===== Data extract =====

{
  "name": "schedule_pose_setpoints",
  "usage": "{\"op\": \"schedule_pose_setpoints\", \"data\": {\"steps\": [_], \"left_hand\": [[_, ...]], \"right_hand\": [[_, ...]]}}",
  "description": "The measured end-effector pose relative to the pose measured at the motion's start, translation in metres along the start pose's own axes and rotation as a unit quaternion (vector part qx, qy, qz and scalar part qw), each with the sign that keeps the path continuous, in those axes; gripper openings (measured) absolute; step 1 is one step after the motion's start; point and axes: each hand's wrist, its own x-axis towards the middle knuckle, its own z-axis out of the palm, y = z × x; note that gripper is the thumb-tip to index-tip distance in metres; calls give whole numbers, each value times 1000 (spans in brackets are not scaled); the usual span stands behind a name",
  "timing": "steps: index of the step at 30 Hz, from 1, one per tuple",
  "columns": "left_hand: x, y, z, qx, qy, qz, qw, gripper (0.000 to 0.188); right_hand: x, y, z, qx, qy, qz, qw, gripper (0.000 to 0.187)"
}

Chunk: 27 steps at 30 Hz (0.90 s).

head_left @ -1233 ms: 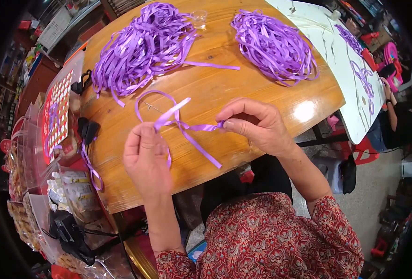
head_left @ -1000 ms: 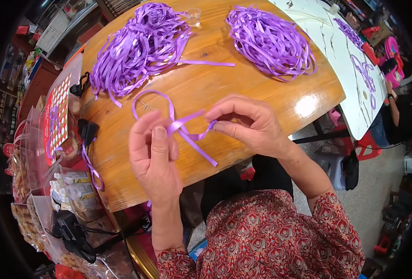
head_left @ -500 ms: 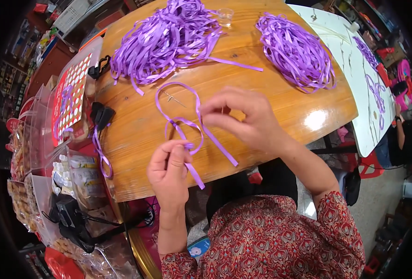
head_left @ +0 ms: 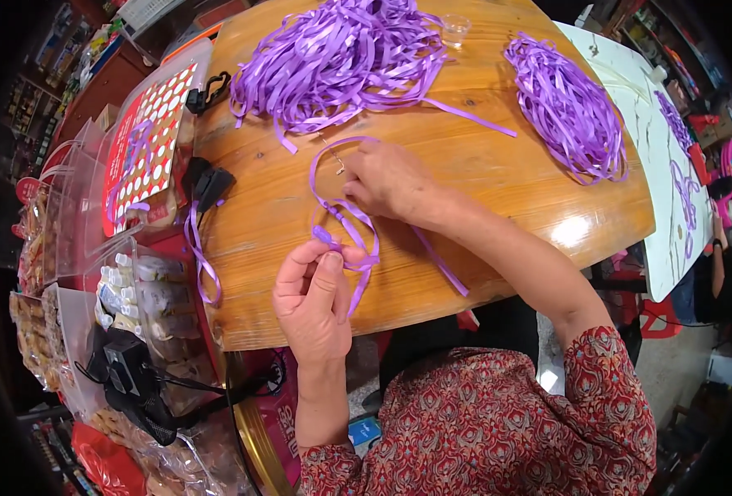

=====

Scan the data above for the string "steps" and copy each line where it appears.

Response to the exercise
  "usage": "{\"op\": \"schedule_pose_setpoints\", \"data\": {\"steps\": [_], \"left_hand\": [[_, ...]], \"right_hand\": [[_, ...]]}}",
  "timing": "steps: index of the step at 30 Hz, from 1, one per tuple",
Chunk: 27 steps at 30 Hz (0.90 s).

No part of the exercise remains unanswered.